* _WHAT TO WORK ON_: Wherever a picture appears in the listing below, leave it out and reproduce the rest exactly.

*** Begin section ***

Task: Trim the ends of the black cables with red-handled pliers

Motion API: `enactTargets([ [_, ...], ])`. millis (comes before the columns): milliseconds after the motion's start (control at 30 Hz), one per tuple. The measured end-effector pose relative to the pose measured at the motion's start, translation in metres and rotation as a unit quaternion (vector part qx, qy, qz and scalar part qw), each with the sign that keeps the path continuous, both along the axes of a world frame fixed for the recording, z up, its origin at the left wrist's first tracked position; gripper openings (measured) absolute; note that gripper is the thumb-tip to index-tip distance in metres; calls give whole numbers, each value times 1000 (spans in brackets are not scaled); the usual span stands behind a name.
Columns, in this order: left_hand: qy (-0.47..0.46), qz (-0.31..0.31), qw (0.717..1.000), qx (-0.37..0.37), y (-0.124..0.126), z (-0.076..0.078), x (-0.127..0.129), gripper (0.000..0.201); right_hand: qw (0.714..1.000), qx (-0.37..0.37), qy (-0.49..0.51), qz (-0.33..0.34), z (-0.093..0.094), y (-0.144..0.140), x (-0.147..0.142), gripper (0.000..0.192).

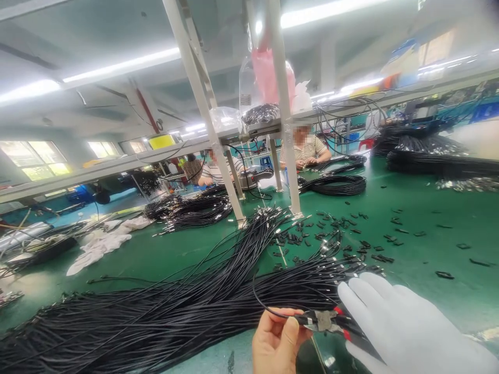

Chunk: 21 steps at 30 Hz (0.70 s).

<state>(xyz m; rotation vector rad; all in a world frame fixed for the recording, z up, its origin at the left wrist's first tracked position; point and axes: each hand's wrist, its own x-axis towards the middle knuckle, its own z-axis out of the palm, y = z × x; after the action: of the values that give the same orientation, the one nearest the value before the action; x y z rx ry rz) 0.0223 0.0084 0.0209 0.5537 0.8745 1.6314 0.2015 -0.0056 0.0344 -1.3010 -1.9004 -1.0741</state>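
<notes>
We hold the pliers (324, 321) with their long axis running roughly left to right across the view, dipping slightly toward the right; the nose points left and the handles extend right. We present the end of a black cable (262, 303) toward that nose, nearly in line with the same axis. On the other side of the fingers, the cable bends left and then curves upward.

We locate the head of the pliers between the bare left hand (277, 343) and the white-gloved right hand (405, 327). The left hand is pinched around the cable, thumb against fingers. The right hand, fingers nearly straight, holds the handles between fingers and thumb; the glove hides part of this grip. We cannot tell whether the jaws are fully closed.

We note a grey metal head and red sections at the start of the handles. The cable is thin and smooth. Both items are above the near side of the green table (421, 208), beside a large cable bundle (175, 311).
</notes>
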Motion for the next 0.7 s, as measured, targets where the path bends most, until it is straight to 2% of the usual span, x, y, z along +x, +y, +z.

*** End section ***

* _RESULT OF THIS EXERCISE_:
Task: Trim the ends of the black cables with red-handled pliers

Motion API: `enactTargets([ [_, ...], ])`. millis (comes before the columns): milliseconds after the motion's start (control at 30 Hz), one per tuple. The measured end-effector pose relative to the pose measured at the motion's start, translation in metres and rotation as a unit quaternion (vector part qx, qy, qz and scalar part qw), each with the sign that keeps the path continuous, both along the axes of a world frame fixed for the recording, z up, its origin at the left wrist's first tracked position; gripper openings (measured) absolute; note that gripper is the thumb-tip to index-tip distance in metres; calls give whole numbers, each value times 1000 (spans in brackets are not scaled); the usual span stands behind a name.
Columns, in this order: left_hand: qy (-0.47..0.46), qz (-0.31..0.31), qw (0.717..1.000), qx (-0.37..0.37), y (-0.124..0.126), z (-0.076..0.078), x (-0.127..0.129), gripper (0.000..0.201); right_hand: qw (0.714..1.000), qx (-0.37..0.37), qy (-0.49..0.51), qz (-0.33..0.34), z (-0.093..0.094), y (-0.144..0.140), x (-0.147..0.142), gripper (0.000..0.192).


Chunk: 21 steps at 30 Hz (0.70 s).

<state>(xyz m; rotation vector rad; all in a world frame fixed for the recording, z up, its origin at the left wrist's first tracked position; point and axes: each hand's wrist, its own x-axis towards the middle knuckle, its own z-axis out of the palm, y = z × x; after the action: of the values that give the same orientation, the one nearest the value before the action; x y z rx ry rz) 0.0223 0.0084 0.0209 0.5537 0.8745 1.6314 0.2015 -0.0056 0.0344 -1.3010 -1.9004 -1.0741</state>
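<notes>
We hold the pliers (324, 321) with their long axis running roughly left to right across the view, dipping slightly toward the right; the nose points left and the handles extend right. We present the end of a black cable (262, 303) toward that nose, nearly in line with the same axis. On the other side of the fingers, the cable bends left and then curves upward.

We locate the head of the pliers between the bare left hand (277, 343) and the white-gloved right hand (405, 327). The left hand is pinched around the cable, thumb against fingers. The right hand, fingers nearly straight, holds the handles between fingers and thumb; the glove hides part of this grip. We cannot tell whether the jaws are fully closed.

We note a grey metal head and red sections at the start of the handles. The cable is thin and smooth. Both items are above the near side of the green table (421, 208), beside a large cable bundle (175, 311).
</notes>
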Motion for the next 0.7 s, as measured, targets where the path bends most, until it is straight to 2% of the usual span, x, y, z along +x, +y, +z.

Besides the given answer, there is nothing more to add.